[<prev] [next>] [<thread-prev] [day] [month] [year] [list]
Message-ID: <aPe0oWR9-Oj58Asz@x1.local>
Date: Tue, 21 Oct 2025 12:28:17 -0400
From: Peter Xu <peterx@...hat.com>
To: "Liam R. Howlett" <Liam.Howlett@...cle.com>,
David Hildenbrand <david@...hat.com>, linux-kernel@...r.kernel.org,
linux-mm@...ck.org, Mike Rapoport <rppt@...nel.org>,
Muchun Song <muchun.song@...ux.dev>,
Nikita Kalyazin <kalyazin@...zon.com>,
Vlastimil Babka <vbabka@...e.cz>,
Axel Rasmussen <axelrasmussen@...gle.com>,
Andrew Morton <akpm@...ux-foundation.org>,
James Houghton <jthoughton@...gle.com>,
Lorenzo Stoakes <lorenzo.stoakes@...cle.com>,
Hugh Dickins <hughd@...gle.com>, Michal Hocko <mhocko@...e.com>,
Ujwal Kundur <ujwal.kundur@...il.com>,
Oscar Salvador <osalvador@...e.de>,
Suren Baghdasaryan <surenb@...gle.com>,
Andrea Arcangeli <aarcange@...hat.com>
Subject: Re: [PATCH v4 0/4] mm/userfaultfd: modulize memory types
On Tue, Oct 21, 2025 at 11:51:33AM -0400, Liam R. Howlett wrote:
> * Peter Xu <peterx@...hat.com> [251020 10:12]:
> > On Mon, Oct 20, 2025 at 03:34:47PM +0200, David Hildenbrand wrote:
> > > On 15.10.25 01:14, Peter Xu wrote:
> > > > [based on latest akpm/mm-new of Oct 14th, commit 36c6c5ce1b275]
> > > >
> > > > v4:
> > > > - Some cleanups within vma_can_userfault() [David]
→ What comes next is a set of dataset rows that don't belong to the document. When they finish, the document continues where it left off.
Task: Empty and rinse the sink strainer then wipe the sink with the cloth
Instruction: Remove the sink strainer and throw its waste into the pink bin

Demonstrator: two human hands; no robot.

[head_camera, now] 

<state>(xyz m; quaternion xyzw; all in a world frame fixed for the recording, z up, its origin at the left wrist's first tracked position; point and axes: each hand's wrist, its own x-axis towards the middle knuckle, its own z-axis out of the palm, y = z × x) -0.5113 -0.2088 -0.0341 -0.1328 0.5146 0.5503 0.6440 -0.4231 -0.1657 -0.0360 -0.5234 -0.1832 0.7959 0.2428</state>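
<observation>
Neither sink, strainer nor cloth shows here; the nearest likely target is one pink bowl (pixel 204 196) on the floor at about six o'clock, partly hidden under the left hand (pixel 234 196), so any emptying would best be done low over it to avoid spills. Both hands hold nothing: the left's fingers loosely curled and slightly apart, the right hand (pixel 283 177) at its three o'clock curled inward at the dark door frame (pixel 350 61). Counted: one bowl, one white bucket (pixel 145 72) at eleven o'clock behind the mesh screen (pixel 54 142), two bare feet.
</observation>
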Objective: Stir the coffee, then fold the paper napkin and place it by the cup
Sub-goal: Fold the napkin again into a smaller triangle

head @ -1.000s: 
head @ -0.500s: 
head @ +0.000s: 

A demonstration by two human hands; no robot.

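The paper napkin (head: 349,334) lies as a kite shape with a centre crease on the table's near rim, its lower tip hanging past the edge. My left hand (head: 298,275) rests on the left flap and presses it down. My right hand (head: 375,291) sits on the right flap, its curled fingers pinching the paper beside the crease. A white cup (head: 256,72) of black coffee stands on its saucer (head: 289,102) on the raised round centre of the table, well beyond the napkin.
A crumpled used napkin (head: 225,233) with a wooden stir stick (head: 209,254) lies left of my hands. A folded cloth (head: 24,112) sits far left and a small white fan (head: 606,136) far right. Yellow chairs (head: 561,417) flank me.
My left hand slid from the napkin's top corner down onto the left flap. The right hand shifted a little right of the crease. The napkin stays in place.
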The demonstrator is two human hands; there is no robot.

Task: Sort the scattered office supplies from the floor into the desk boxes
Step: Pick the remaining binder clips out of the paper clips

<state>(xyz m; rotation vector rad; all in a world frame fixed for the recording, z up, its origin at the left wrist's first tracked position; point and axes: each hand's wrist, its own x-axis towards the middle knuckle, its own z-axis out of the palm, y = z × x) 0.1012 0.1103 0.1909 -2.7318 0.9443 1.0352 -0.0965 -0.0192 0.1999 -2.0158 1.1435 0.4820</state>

> > > > - Rename uffd_get_folio() to minor_get_folio() [David]
> > > > - Remove uffd_features in vm_uffd_ops, deduce it from supported ioctls [David]
> > > >
> > > > v1: https://lore.kernel.org/r/20250620190342.1780170-1-peterx@redhat.com
> > > > v2: https://lore.kernel.org/r/20250627154655.2085903-1-peterx@redhat.com
> > > > v3: https://lore.kernel.org/r/20250926211650.525109-1-peterx@redhat.com
> > > >
> > > > This series is an alternative proposal of what Nikita proposed here on the
> > > > initial three patches:
> > > >
> > > > https://lore.kernel.org/r/20250404154352.23078-1-kalyazin@amazon.com
> > > >
> > > > This is not yet relevant to any guest-memfd support, but paving way for it.
> > > > Here, the major goal is to make kernel modules be able to opt-in with any
> > > > form of userfaultfd supports, like guest-memfd. This alternative option
> > > > should hopefully be cleaner, and avoid leaking userfault details into
> > > > vm_ops.fault().
> > > >
> > > > It also means this series does not depend on anything. It's a pure
> > > > refactoring of userfaultfd internals to provide a generic API, so that
> > > > other types of files, especially RAM based, can support userfaultfd without
> > > > touching mm/ at all.
> > > >
> > > > To achieve it, this series introduced a file operation called vm_uffd_ops.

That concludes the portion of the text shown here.